Robert Weedon | Television | Sunday 20th September 2009

The culture secretary Ben Bradshaw has recommended that commercial television stations in the UK be allowed to use product placement in their programmes for the first time. This means that rather than waiting for the advert breaks, companies will be able to gatecrash the programmes themselves, and pay for their products to appear in soaps, comedies, TV dramas, talent shows, etc.

Michael Grade, the boss of ITV, has been particularly vociferous in his campaign for allowing product placement, and this is something of a volte-face from the government, who had previously opposed the campaign, fearing that it would blur the boundary between programme and advertisement. However, the decision has been made primarily in response to the fall in advertising revenue for companies such as ITV, although now it's been conceded, it will probably be much harder to revoke, even if the economic downturn ends.

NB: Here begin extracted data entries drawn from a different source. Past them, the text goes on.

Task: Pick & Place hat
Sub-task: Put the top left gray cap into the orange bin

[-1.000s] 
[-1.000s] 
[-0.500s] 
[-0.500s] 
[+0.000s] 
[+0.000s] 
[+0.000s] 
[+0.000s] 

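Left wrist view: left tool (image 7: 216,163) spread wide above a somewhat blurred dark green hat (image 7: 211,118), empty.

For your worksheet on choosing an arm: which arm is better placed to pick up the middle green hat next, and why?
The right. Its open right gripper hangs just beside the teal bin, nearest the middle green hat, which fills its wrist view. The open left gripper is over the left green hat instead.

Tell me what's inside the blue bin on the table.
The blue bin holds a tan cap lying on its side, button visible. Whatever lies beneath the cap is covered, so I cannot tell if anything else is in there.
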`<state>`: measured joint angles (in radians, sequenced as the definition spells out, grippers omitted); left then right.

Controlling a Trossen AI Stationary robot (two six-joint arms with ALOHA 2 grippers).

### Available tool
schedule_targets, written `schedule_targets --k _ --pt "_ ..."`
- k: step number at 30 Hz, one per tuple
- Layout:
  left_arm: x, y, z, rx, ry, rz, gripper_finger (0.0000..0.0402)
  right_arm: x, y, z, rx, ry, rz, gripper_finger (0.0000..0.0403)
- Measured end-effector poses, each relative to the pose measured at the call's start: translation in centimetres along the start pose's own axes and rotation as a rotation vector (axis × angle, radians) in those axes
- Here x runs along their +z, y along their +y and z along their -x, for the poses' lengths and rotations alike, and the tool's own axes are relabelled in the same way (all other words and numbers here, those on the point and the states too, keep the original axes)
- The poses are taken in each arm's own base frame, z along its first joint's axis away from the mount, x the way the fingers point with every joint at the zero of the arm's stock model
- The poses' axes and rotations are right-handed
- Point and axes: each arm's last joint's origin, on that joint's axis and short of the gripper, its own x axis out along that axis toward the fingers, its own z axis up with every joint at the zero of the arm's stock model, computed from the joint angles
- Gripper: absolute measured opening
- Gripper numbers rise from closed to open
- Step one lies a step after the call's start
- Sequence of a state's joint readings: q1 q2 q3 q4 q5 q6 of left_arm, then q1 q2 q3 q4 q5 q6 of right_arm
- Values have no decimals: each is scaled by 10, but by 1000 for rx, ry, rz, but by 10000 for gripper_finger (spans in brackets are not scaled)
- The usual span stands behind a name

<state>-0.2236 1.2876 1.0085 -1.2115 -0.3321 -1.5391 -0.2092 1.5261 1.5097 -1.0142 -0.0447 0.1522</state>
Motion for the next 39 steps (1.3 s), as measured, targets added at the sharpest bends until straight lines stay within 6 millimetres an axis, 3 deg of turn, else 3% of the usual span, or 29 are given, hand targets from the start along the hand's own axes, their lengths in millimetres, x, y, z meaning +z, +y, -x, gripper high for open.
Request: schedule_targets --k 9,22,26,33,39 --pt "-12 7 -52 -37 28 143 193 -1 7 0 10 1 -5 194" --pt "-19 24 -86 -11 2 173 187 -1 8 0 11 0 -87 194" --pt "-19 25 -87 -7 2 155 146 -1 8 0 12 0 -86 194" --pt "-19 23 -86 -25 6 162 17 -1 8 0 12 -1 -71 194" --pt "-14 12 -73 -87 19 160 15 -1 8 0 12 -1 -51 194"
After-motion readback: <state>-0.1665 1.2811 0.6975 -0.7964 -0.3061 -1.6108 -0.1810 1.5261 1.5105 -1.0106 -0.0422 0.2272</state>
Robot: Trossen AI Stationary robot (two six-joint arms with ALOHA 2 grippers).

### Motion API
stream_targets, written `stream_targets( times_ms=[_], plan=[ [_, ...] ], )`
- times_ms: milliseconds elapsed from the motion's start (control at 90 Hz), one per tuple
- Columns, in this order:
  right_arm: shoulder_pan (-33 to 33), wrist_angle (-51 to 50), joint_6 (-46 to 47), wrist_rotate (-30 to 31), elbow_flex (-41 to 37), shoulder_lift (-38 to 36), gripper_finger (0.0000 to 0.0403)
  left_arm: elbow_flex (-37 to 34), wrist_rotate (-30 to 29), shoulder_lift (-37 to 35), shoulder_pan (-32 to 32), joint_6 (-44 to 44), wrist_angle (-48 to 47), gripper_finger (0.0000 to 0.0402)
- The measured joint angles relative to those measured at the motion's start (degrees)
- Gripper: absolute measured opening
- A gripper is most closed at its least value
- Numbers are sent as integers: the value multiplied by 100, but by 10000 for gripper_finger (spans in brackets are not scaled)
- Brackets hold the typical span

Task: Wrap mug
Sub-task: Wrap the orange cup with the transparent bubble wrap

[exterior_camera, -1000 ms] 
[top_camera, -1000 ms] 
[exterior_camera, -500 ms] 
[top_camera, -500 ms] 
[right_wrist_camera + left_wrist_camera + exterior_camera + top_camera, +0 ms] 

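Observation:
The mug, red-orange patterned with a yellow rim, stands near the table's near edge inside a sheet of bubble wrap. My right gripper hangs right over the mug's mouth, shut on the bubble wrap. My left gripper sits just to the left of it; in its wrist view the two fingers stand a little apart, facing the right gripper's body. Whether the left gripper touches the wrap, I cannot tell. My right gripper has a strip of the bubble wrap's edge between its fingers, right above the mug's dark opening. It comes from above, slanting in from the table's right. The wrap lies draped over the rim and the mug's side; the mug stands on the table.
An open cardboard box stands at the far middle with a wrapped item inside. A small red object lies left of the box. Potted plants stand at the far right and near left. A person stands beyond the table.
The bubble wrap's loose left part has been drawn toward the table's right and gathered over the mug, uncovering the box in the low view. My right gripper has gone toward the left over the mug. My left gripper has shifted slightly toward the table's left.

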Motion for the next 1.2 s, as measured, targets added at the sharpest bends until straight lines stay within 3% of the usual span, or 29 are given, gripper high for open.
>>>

Product placement has always been present on American television, where manufacturers have often been allowed to sponsor an entire evening's entertainment, for example Ford's 1957 extravaganza The Edsel Show. In the UK we've been spared this, other than programmes being "sponsored" by particularly companies (the first being Cadbury's sponsorship of Coronation Street). However, we have always had a taste of product placement via films - if one watches the 2006 film Casino Royale, for example, (just £5 from Amazon.com - amazing value!) we find fairly obvious references to Omega watches, Ford/Jaguar/Land Rover, and most notably Sony; Sony Vaio, Sony-Eriksson, Sony Blu-Ray, Sony digital cameras, etc. While I have no problem with products being featured in the film, many of these felt tacked-on, to the point where they became comical:

Vesper Lynd: MI6 looks for maladjusted young men, who give little thought to sacrificing others in order to protect queen and country. You know... former SAS types with easy smiles and expensive watches. Rolex?
James Bond: Omega.
Vesper Lynd: Beautiful.

Some scenes in this film almost felt as if they had been written to feature these products, which surely goes against the need to tell a story and what concerns me is that product placement deals will influence editorial judgement. For example, rather than giving Inspector Morse a cool old Jaguar, with the current proposals, he would probably drive around in a shiny new Toyota. One could argue that car manufacturers have always had product placement by giving productions the use of cars for free - Ford were particularly good at this in programmes such as Z-Cars, The Sweeney and The Professionals. However, now the decision on what car Bodie and Doyle drive would probably be down to who wrote the biggest cheque to ITV plc.

Time will tell if allowing product placement is a good or a bad decision - if it's subtle, and helps pay for better-quality programmes on the beleaguered commercial channels then it is to be welcomed, but I have a horrible suspicion that it will become increasingly unsubtle as the years go by and will ultimately reduce, rather than improve quality.